Level 2 created summaries/clusters: 1


In [26]:
nodes = raptor_pack.run("What were revenue and earnings for Uber in the current quarter of 2022 and the same quarter in the prior year 2021?", mode="collapsed")
print(len(nodes))
print(nodes[0].text)

2
Uber Technologies, Inc.'s condensed consolidated financial statements for the three months ended March 31, 2021 and 2022 show a significant increase in revenue from $2.9 billion to $6.9 billion.

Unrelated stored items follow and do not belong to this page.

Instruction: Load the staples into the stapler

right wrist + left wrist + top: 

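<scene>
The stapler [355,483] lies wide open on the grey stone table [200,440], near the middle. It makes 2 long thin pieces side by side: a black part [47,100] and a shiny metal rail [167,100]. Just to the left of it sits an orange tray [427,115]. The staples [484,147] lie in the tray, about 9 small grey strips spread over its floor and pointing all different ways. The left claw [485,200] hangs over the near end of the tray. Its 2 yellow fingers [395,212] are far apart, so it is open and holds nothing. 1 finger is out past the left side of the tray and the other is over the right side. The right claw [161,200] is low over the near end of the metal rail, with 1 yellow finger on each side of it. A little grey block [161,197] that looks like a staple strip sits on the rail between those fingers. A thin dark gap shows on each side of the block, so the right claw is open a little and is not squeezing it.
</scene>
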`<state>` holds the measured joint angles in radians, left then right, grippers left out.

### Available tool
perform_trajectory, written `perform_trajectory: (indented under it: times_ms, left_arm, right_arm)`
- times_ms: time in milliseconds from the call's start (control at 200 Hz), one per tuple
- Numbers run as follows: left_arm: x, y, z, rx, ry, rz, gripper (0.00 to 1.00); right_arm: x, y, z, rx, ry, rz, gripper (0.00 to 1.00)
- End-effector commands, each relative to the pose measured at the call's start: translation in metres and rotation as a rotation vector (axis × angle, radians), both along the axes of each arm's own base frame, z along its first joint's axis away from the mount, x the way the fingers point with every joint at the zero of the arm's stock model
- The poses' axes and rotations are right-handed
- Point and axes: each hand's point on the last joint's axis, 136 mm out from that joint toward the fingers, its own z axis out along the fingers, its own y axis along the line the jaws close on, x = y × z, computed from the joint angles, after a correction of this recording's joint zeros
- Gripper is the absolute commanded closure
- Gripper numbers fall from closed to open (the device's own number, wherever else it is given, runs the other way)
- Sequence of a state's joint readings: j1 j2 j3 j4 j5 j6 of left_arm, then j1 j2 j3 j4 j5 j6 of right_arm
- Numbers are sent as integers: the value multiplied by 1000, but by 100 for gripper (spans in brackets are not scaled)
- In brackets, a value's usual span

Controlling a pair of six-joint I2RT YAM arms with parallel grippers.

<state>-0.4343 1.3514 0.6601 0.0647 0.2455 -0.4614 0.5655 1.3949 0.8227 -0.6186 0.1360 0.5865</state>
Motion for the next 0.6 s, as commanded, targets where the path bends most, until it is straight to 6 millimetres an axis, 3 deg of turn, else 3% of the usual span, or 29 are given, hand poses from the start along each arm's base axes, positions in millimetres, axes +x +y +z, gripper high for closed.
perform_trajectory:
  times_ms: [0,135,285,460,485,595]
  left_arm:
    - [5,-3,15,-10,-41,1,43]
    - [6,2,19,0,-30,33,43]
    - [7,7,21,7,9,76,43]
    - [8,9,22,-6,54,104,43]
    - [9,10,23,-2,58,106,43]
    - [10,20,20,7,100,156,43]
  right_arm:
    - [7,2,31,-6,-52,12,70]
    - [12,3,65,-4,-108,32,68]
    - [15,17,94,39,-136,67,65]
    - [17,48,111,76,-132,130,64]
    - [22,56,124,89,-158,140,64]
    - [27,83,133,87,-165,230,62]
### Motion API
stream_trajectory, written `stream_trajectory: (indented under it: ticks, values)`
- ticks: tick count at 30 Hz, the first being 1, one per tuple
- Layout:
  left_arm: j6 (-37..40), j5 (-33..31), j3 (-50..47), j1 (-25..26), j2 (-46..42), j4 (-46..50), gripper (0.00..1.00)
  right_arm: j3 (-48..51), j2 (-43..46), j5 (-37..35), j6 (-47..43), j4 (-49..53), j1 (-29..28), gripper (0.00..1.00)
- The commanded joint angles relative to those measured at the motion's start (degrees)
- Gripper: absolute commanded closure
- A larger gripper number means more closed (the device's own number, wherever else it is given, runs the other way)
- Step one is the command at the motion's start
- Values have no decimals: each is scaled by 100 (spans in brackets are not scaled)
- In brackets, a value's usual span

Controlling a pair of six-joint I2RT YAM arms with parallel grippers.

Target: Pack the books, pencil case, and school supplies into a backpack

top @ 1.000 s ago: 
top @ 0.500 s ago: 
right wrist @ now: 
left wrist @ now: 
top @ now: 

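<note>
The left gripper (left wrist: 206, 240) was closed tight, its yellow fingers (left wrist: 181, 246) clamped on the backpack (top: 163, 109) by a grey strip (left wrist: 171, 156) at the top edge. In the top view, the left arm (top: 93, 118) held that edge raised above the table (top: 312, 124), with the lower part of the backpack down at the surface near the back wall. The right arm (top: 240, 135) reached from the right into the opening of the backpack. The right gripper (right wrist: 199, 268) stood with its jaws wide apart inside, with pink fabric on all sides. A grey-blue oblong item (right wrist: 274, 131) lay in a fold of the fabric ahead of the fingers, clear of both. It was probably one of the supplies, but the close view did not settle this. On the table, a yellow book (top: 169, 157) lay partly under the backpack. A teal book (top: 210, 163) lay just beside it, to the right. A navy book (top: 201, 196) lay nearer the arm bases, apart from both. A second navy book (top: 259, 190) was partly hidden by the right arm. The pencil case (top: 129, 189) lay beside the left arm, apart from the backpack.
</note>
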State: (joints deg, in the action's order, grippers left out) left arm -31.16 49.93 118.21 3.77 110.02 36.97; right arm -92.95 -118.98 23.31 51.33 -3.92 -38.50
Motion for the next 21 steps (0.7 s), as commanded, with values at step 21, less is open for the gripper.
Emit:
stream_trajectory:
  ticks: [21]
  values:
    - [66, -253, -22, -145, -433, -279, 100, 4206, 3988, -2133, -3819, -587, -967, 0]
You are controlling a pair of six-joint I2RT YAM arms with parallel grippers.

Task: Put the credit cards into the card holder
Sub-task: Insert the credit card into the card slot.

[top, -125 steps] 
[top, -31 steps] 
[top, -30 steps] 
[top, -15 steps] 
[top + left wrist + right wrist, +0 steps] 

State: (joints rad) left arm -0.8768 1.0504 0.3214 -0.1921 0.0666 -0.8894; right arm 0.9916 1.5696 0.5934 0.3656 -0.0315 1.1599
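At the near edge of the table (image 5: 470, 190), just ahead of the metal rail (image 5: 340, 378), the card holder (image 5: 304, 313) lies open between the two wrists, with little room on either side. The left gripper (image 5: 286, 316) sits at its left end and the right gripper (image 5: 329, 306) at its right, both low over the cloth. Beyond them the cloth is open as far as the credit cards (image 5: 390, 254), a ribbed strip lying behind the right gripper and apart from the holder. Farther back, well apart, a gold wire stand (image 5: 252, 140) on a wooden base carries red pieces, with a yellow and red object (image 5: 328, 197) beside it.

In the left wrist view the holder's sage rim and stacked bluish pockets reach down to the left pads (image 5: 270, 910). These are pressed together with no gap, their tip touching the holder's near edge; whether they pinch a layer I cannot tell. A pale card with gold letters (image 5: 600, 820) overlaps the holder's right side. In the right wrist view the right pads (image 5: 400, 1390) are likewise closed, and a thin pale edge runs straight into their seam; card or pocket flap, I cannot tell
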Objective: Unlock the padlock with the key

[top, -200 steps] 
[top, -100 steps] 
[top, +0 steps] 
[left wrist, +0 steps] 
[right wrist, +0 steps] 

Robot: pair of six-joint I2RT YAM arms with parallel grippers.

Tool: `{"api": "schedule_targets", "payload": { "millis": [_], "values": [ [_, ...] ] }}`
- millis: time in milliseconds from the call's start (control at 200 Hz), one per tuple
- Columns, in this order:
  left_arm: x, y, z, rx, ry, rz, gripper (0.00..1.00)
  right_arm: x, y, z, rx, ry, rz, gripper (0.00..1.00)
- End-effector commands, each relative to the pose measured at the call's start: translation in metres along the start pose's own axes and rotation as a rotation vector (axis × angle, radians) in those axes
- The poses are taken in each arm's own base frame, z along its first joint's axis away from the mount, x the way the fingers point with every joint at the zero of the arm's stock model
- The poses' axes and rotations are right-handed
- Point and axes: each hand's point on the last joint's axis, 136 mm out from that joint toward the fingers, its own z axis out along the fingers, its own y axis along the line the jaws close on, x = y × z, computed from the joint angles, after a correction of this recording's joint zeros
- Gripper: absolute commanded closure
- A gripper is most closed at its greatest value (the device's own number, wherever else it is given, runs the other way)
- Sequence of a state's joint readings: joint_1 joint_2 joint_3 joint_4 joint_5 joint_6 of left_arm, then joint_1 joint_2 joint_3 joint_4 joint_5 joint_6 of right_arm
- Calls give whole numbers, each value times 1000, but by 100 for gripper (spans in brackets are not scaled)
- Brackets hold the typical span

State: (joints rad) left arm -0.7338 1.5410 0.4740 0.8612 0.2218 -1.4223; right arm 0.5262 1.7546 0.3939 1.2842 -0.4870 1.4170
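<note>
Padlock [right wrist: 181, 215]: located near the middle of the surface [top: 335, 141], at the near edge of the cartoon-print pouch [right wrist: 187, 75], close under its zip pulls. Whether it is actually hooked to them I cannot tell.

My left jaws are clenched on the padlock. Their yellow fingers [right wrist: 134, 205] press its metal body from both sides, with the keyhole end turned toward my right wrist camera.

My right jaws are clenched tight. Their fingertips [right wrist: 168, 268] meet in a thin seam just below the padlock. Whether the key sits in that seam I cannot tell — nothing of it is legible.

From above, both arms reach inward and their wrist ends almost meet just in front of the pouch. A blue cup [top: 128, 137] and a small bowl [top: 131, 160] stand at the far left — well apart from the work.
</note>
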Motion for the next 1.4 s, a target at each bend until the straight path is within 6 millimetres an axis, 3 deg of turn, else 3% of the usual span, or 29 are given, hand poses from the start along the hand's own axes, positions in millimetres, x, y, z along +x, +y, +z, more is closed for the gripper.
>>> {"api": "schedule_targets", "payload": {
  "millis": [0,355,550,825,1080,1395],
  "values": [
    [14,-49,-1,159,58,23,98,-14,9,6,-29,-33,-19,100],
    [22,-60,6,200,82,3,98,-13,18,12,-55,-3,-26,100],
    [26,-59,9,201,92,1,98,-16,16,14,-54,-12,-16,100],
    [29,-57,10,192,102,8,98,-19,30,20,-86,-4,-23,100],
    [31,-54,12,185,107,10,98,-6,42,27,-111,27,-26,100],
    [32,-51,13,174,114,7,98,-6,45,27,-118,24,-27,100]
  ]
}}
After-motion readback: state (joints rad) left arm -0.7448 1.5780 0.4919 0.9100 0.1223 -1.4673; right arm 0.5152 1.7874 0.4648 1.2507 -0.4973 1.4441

However, costs and expenses also rose substantially from $4.4 billion to $7.3 billion, resulting in a net loss attributable to Uber Technologies, Inc. of $108 million in 2021 and $5.93 billion in 2022. The company experienced a loss from operations of $1.52 billion in 2021, which improved to $482 million in 2022. Other income (expense) also varied greatly, from $1.71 billion in income in 2021 to a loss of $5.56 billion in 2022. The comprehensive income (loss) attributable to Uber Technologies, Inc. was $1.08 billion in 2021 and a loss of $5.91 billion in 2022. The company's free cash flow was -$682 million in 2021 and -$47 million in 2022. Operating activities saw a shift from net cash used of $611 million in 2021 to net cash provided of $15 million in 2022. Investing activities involved net 

In [27]:
nodes = raptor_pack.run(
    "What were revenue and earnings for Uber in the current quarter of 2022 and the same quarter in the prior year 2021?", mode="tree_traversal"
)
print(len(nodes))
print(nodes[0].text)

Retrieved parent IDs from level 2: ['aadc9272-5a92-4310-890d-374b80319327']
Retrieved 2 from parents at level 2.
Retrieved parent IDs from level 1: ['bc515f30-3b36-4428-86b4-863e40005dd7', '65b2191d-edde-4bcd-9de3-0b304e77a73d']
Retrieved 4 from parents at level 1.
Retrieved parent IDs from level 0: ['153ce4b7-bde7-4e86-a655-3ff537c13867', '8e7eafb6-c5d5-458d-8659-0aa5490c0d3b']
Retrieved 4 from parents at level 0.
4
$ (108)$ (5,930)
The following table sets forth the components of our condensed consolidated statements of operations for each of the periods presented as a percentage of
revenue :
Three Months Ended March 31,
2021 2022
Revenue 100 % 100 %
Costs and expenses
Cost of revenue, exclusive of depreciation and amortization shown separately below 59 % 59 %
Operations and support 15 % 8 %
Sales and marketing 38 % 18 %
Research and development 18 % 9 %
General and administrative 16 % 9 %
Depreciation and amortization 7 % 4 %
Total costs and expenses 152 % 107 %
Loss from operations

In [29]:
#Loading -- Since we saved to a vector store, we can also use it again! 
from llama_index.packs.raptor import RaptorRetriever

retriever = RaptorRetriever(
    [],
    embed_model=OpenAIEmbedding(
        model="text-embedding-3-small"
    ),  # used for embedding clusters
    llm=OpenAI(model="gpt-3.5-turbo", temperature=0.1),  # used for generating summaries
    vector_store=vector_store,  # used for storage
    similarity_top_k=2,  # top k for each layer, or overall top-k for collapsed
    mode="tree_traversal",  # sets default mode
)

In [30]:
#Query Engine
from llama_index.core.query_engine import RetrieverQueryEngine

query_engine = RetrieverQueryEngine.from_args(
    raptor_pack.retriever, llm=OpenAI(model="gpt-3.5-turbo", temperature=0.1)
)

In [31]:
response = query_engine.query("What was Uber's revenue in the three months ended March 31, 2021 and 2022?")

In [32]:
print(str(response))

Uber's revenue in the three months ended March 31, 2021 was $2.9 billion, and in the three months ended March 31, 2022, it was $6.9 billion.


In [39]:
response = query_engine.query("What are Uber's assets?")

In [40]:
print(str(response))

Uber's assets include total assets of $32,812 million, with cash and cash equivalents amounting to $4,184 million.